SAP HANA on Power support expands dramatically

SAP’s release of HANA SPS11 marks a critical milestone for SAP/IBM customers. About a year ago, I wrote that there was Hope for HoP, HANA on Power.  Some considered this wishful thinking, little more than a match struck in the Windy City.  In August, that hope became a pilot light with SAP’s announcement of General Availability of Scale-up BW HANA running on the Power Systems platform.  Still, the doubters questioned whether Power could make a dent in a field already populated by dozens of x86 vendors with hundreds of supported appliances and thousands of installed customers.  With almost 1 new customer per business day deciding to implement HANA on Power since that time, the pilot light has quickly evolved into a nice strong flame on a stove.

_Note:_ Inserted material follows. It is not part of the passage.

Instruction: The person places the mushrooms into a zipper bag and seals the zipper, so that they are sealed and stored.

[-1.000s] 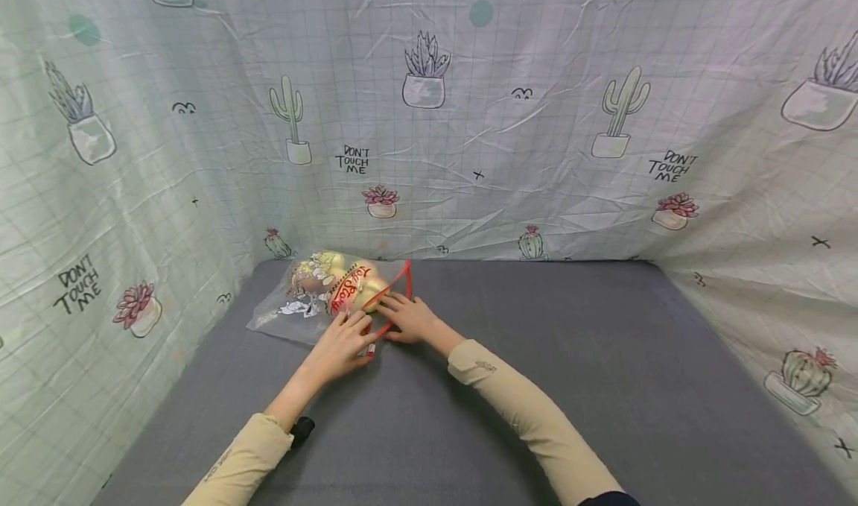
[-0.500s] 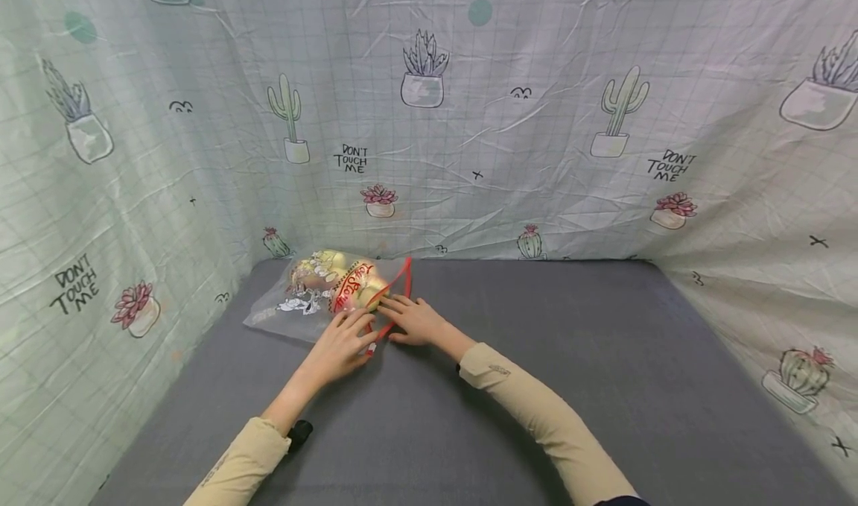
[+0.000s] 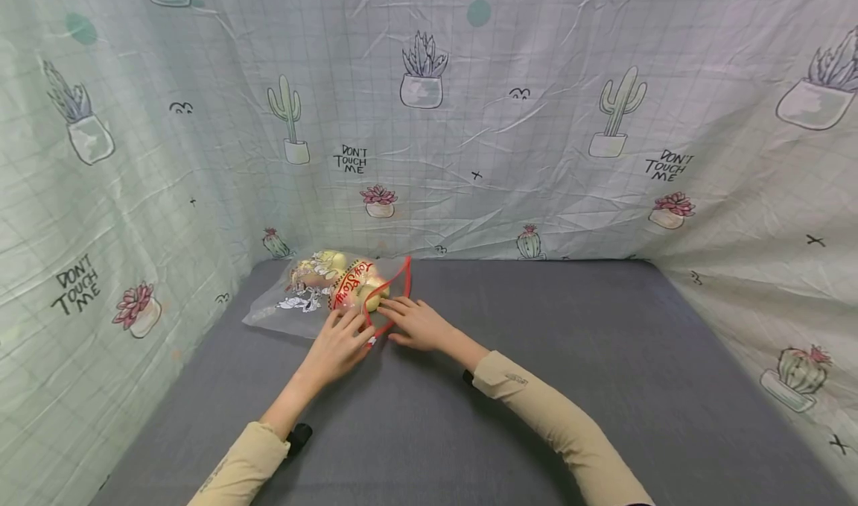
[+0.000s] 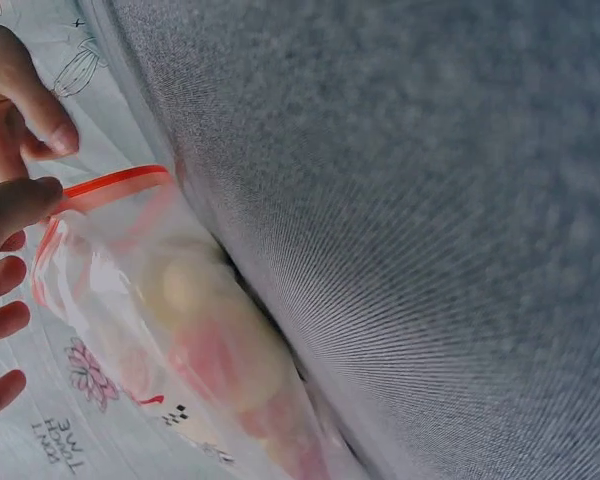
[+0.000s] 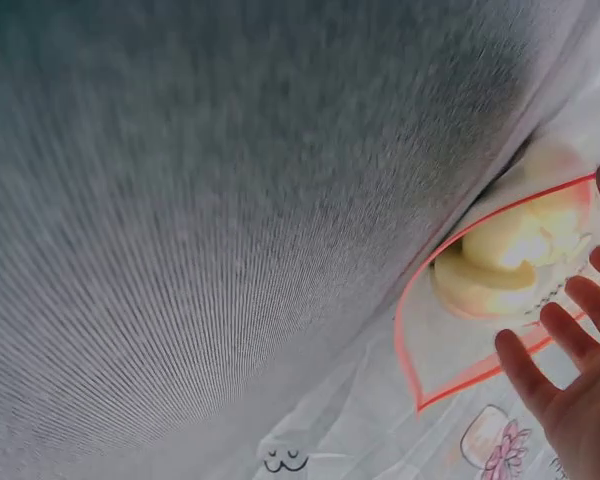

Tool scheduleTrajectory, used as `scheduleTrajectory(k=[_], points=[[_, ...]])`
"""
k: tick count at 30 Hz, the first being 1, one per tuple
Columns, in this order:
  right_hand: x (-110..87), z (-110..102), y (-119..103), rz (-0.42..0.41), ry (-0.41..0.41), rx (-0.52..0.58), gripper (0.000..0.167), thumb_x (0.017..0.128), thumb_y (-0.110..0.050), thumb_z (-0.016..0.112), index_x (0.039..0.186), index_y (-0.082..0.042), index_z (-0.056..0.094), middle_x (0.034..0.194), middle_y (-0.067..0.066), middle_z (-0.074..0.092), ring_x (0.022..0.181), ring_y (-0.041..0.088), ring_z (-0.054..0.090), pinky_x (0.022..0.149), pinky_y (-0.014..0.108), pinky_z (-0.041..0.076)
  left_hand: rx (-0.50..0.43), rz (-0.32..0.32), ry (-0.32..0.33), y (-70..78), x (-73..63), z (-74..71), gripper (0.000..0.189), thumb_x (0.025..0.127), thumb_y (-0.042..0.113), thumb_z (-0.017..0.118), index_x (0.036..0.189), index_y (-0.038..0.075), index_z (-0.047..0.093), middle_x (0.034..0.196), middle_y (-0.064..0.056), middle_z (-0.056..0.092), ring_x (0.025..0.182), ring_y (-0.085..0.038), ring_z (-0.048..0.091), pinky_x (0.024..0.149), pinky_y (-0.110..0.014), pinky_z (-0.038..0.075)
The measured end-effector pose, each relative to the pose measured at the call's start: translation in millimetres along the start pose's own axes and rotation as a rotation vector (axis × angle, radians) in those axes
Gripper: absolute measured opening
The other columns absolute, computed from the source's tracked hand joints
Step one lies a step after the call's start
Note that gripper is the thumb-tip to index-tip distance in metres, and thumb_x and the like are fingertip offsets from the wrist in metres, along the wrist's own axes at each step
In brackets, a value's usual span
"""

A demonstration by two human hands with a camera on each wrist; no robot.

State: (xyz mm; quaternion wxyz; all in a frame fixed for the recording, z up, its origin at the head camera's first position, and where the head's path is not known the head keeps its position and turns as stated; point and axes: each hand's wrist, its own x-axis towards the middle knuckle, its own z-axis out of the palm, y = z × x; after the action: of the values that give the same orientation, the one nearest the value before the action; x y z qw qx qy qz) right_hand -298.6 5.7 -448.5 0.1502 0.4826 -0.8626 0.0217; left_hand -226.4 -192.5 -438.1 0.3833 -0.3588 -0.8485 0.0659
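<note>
A clear zip bag (image 3: 275, 314) with a red rim and red "Toy Story" print lies at the back left of the table. Rounded yellow and pink pieces (image 5: 505, 240), resembling fruit, show through its plastic. The mouth of the bag gapes towards the right. My left hand (image 3: 337, 346) pinches the near part of the red rim, thumb on the strip; its index fingertip is partly hidden. Beside the mouth, my right hand (image 3: 420, 325) has its fingers extended and spread, fingertips at the far part of the rim. The right thumb's contact with the bag is unclear.
The grey table (image 3: 590, 357) extends to the front and right of the bag. A pale cloth (image 3: 523, 141) printed with cactus pots hangs behind the table and at both sides. Black wrist gear (image 3: 299, 437) shows under the left cuff.
The bag's mouth has widened, and more of a yellow piece shows inside it. My right hand has shifted slightly right and towards me. The left hand has barely moved.
</note>
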Motion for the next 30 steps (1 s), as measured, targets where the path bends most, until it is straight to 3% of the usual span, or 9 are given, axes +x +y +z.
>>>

In November, 2015, SAP unleashed a large assortment of support for HoP.  First, they released a first of a kind support for running more than 1 production instance using virtualization on a system.[1]  For those that don’t recall, SAP limits systems running HANA in production on VMware to one[2], count that as 1, total VMs on the entire system.  Yes, non-prod can utilize VMware to its heart’s content, but is it wise to mess with best practices and utilize different stacks for prod and non-prod, much less deal with restrictions that limit the number of vps to 64, i.e. 32 real processors not counting VMware overhead and 1TB of memory?  Power now supports up to 4 resource pools on E870 and E880 systems and 3 on systems below this level.  One of those resource pools can be a “shared pool” supporting many VMs of any kind and any supported OS as long as none of them run production HANA instances.  Any production HANA instance must run in a dedicated or dedicated-donating partition in which when production HANA needs CPU resources, it gets it without any negotiation or delay, but when it does not require all of the resources, it allows partitions in the shared pool to utilize unused resources.   This is ideal for HANA as it is often characterized by wide variations in loads, often low utilization and very low utilization on non-prod, HA and DR systems, resulting in the much better flexibility and resource utilization (read that as reduced cost).

But SAP did not stop there.  Right before the US Thanksgiving holiday, SAP released support for running HANA on Power with Business Suite, specifically ERP 6.0 EHP7, CRM 7.0 EHP3 and SRM 7.0 EHP3, SAP Landscape Transformation Replication Server 2.0, HANA dynamic tiering, BusinessObjects Business Intelligence platform 4.1 SP 03, HANA smart data integration 1.0 SP02, HANA spatial SPS 11 and controlled availability of BPC[3], scale-out BW[4] using the TDI model with up to 16-nodes.  SAP plans to update the application support note as each additional application passes customer and/or internal tests, with support rolling out rapidly in the next few months.

Not enough?  Well, SAP took the next step and increased the memory per core ratio on high end systems, i.e. the E870 and E880, to 50GB/core for BW workloads thereby increasing the total memory supported in a scale-up configuration to 4.8TB.[5]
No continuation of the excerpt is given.